Riflettere su una parte nascosta della storia irlandese che ha isolato e provocato dolore a tante donne. A parlare alla Chiesa è il primate d'Irlanda monsignor Eamon Martin, in riferimento al Rapporto della Commissione d'inchiesta sulle case di accoglienza per ragazze madri e in condizioni di disagio, con la speranza che esso possa rappresentare una lezione per non ripetere gli stessi errori nel presente e nel futuro

Isabella Piro e Anna Poce - Città del Vaticano 

In occasione della pubblicazione del Rapporto della Commissione d’inchiesta sulle Case della Madre e del Bambino, case di accoglienza destinate a ragazze madri e gestanti in condizioni di disagio, nel passato stigmatizzate, giudicate e rifutate dalla società, - atteggiamento di una cultura cui la Chiesa apparteneva -, monsignor Eamon Martin, arcivescovo di Armagh e presidente dell’Episcopato, in una dichiarazione diffusa ieri dall’ufficio stampa della Conferenza episcopale irlandese, si è scusato senza riserve con i sopravvissuti e con tutti coloro che sono stati colpiti da questa realtà. Quindi ha invitato tutti a riflettere su questo Rapporto, che mette in luce una parte nascosta della storia irlandese, mostrando l'isolamento, la segretezza e l'ostracismo sociale che hanno dovuto affrontare le "madri non sposate" e i loro figli nel Paese.

Monsignor Martin: la Chiesa rifletta e risponda

“Chiedo a tutti coloro che occupano posizioni di leadership nella Chiesa – ha scritto l’arcivescovo di Armagh - di studiare attentamente questa lunga relazione e soprattutto di riflettere sulle coraggiose testimonianze dei testimoni della Commissione”. Il Primate d’Irlanda ha invitato a chiedersi "come sia potuto accadere” e “ad identificare, accettare e rispondere alle questioni più ampie che il Rapporto solleva”.

“Dobbiamo continuare a trovare il modo di raggiungere coloro le cui testimonianze personali sono al centro di questo Rapporto” ha dichiarato, e “impegnarci a fare ciò che possiamo per aiutarli e sostenerli”. Molti di loro oggi stanno ancora tentando di ricostruire la loro storia personale e cercando i membri della loro famiglia. Essi – ha affermato l’arcivescovo - hanno il diritto “di accedere alle informazioni personali che li riguardano”. Questo diritto deve essere pienamente rispettato, ha osservato, e lo Stato deve “garantire che tutti gli ostacoli che ancora si frappongono all'informazione e al tracciamento siano superati”.

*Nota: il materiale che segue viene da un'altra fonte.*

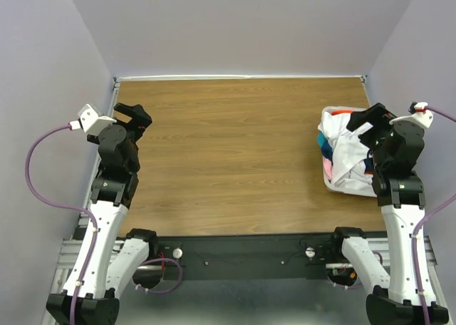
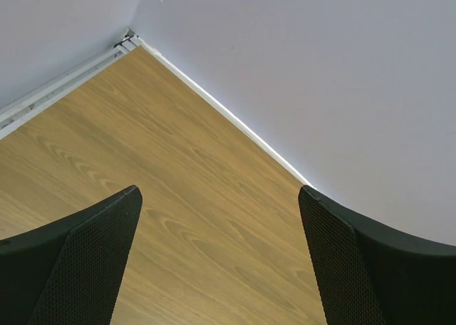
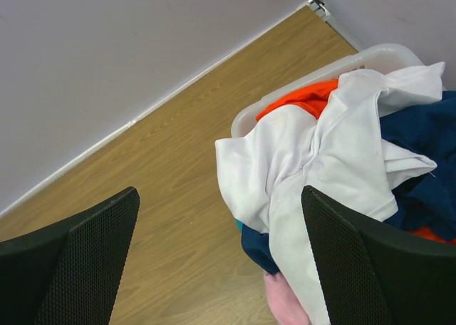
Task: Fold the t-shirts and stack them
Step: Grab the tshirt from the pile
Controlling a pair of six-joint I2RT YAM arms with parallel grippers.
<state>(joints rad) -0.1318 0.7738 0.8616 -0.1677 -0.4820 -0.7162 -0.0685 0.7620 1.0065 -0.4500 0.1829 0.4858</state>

Storie da raccontare, lezione per il presente e il futuro

Per esempio, potrebbero esserci persone in possesso di informazioni sui luoghi di sepoltura, che non si sono ancora fatte avanti. “Mi rivolgo a chiunque possa contribuire in tal senso” ha osservato il presule. “Tutti i luoghi di sepoltura dovrebbero essere identificati e contrassegnati in modo che i defunti e le loro famiglie siano riconosciuti e non siano mai dimenticati”.
Monsignor Martin, congratulandosi con chi ha lottato per raccontare questa storia inquietante e dolorosa, e ringraziando chi nel tempo ha sostenuto i sopravvissuti, spera che il Rapporto possa rappresentare una lezione per il presente e per le generazioni future.
“Come Chiesa, Stato e società in generale, dobbiamo garantire insieme che, nell'Irlanda di oggi, tutti i bambini e le loro madri si sentano desiderati, accolti e amati. Dobbiamo anche continuare a chiederci - ha concluso - dove le persone di oggi potrebbero sentirsi allo stesso modo rifiutate, abbandonate, dimenticate o relegate ai margini”.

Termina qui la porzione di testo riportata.